Segment Start: DATA RECORDS

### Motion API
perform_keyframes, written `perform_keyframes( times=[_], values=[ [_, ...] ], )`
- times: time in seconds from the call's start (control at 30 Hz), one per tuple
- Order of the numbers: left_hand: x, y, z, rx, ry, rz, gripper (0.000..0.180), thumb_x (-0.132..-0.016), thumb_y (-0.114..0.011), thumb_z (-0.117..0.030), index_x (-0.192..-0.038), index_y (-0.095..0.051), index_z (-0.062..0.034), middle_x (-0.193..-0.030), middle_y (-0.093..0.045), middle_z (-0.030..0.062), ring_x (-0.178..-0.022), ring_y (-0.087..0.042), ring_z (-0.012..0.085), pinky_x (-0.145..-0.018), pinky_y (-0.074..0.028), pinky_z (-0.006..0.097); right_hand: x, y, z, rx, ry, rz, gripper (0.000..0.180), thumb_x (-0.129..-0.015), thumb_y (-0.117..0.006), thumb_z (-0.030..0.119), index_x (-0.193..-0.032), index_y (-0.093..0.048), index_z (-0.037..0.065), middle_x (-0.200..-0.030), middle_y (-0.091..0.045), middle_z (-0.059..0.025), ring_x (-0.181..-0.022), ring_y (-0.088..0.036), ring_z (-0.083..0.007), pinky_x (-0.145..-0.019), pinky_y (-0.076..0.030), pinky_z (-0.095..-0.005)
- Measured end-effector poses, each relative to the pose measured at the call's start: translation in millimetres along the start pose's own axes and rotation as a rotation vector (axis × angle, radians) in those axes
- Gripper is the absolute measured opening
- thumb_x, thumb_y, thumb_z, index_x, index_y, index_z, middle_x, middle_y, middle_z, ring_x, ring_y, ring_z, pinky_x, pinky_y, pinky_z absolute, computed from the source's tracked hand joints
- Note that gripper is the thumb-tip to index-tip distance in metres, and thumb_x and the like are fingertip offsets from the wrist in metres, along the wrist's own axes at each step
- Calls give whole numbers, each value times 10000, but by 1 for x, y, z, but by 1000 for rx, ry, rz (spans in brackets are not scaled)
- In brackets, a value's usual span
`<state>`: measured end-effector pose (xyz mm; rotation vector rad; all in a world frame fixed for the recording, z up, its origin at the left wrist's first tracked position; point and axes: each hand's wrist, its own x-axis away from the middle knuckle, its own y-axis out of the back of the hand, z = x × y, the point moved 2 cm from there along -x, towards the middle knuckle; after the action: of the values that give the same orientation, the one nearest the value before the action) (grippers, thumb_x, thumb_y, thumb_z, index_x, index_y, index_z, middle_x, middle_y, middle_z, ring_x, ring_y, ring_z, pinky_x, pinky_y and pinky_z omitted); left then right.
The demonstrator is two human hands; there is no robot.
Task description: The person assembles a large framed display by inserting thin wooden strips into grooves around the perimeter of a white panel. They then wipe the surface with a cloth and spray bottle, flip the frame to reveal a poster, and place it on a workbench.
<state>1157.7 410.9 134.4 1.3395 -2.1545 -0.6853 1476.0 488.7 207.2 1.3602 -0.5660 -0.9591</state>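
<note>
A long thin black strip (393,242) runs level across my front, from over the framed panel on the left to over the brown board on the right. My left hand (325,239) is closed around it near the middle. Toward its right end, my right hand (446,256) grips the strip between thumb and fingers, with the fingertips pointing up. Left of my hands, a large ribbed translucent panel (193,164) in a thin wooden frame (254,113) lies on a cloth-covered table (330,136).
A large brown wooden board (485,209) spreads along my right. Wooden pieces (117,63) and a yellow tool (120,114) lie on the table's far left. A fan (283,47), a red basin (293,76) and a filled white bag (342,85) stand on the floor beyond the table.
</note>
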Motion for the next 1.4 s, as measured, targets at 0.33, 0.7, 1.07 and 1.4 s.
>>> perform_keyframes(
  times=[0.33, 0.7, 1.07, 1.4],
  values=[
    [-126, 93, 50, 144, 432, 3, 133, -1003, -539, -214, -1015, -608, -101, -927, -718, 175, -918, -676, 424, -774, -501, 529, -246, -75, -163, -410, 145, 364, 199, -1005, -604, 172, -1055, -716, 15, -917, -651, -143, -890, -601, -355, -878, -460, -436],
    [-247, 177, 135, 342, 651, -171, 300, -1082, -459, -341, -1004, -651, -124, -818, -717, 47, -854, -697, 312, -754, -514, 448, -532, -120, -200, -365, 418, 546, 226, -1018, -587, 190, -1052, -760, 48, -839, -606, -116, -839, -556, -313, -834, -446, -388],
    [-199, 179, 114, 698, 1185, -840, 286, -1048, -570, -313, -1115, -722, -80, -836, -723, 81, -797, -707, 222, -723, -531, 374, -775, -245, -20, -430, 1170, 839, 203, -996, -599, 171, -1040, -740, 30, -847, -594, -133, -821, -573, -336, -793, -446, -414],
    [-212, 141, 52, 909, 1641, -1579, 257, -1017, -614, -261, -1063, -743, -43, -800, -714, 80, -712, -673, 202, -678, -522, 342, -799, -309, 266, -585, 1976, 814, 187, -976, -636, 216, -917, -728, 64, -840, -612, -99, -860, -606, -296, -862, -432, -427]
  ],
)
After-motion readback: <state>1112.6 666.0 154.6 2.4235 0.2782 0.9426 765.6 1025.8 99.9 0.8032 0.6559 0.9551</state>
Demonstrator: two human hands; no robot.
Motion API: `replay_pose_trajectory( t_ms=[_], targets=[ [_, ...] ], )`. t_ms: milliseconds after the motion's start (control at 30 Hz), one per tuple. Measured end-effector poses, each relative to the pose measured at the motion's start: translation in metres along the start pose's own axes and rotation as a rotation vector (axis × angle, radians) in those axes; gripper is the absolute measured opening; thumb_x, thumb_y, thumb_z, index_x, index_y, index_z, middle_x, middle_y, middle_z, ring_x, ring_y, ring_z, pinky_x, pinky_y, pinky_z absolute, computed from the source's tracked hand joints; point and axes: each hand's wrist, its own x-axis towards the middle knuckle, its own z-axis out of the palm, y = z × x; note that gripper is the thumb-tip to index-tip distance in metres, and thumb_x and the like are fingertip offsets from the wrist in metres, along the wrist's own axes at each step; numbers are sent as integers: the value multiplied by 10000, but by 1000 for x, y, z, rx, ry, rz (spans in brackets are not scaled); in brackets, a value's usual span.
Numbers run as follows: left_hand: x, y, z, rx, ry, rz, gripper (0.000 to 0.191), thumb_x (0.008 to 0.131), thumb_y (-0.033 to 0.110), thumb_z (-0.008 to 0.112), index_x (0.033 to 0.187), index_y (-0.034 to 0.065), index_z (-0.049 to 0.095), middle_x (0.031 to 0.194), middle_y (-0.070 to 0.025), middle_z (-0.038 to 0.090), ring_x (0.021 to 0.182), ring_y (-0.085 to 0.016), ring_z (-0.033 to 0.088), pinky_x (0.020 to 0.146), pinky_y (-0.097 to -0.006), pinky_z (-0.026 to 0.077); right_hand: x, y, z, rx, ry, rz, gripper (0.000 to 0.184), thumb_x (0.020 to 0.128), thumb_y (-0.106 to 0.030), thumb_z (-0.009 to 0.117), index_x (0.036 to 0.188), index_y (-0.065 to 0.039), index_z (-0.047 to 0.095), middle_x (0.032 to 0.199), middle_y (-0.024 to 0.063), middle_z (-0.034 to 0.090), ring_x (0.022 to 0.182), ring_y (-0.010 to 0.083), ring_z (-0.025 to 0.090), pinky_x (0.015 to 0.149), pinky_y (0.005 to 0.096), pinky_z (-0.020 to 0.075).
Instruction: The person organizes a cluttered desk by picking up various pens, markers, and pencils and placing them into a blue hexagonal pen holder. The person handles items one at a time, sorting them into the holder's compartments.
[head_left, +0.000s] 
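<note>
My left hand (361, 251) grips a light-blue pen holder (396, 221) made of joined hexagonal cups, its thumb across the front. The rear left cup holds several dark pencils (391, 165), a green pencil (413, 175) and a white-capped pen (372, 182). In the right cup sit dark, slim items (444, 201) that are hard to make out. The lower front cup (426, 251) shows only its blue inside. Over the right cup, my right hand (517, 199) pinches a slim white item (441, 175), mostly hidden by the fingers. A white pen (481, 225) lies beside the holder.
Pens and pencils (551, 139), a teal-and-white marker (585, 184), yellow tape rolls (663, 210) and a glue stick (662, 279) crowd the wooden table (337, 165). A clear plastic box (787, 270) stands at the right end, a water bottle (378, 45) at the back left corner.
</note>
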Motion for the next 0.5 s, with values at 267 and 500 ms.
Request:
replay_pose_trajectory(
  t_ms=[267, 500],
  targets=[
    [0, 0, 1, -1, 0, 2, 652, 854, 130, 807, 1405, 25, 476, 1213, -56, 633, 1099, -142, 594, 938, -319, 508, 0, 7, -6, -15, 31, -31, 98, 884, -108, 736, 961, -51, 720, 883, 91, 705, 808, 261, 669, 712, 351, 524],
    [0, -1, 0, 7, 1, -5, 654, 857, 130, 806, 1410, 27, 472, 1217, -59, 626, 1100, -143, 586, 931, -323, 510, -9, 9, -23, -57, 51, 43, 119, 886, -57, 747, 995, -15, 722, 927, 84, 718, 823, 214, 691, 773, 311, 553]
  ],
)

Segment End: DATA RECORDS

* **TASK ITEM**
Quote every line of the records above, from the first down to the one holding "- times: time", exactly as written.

* **RESULT OF THIS TASK**
### Motion API
perform_keyframes, written `perform_keyframes( times=[_], values=[ [_, ...] ], )`
- times: time in seconds from the call's start (control at 30 Hz), one per tuple

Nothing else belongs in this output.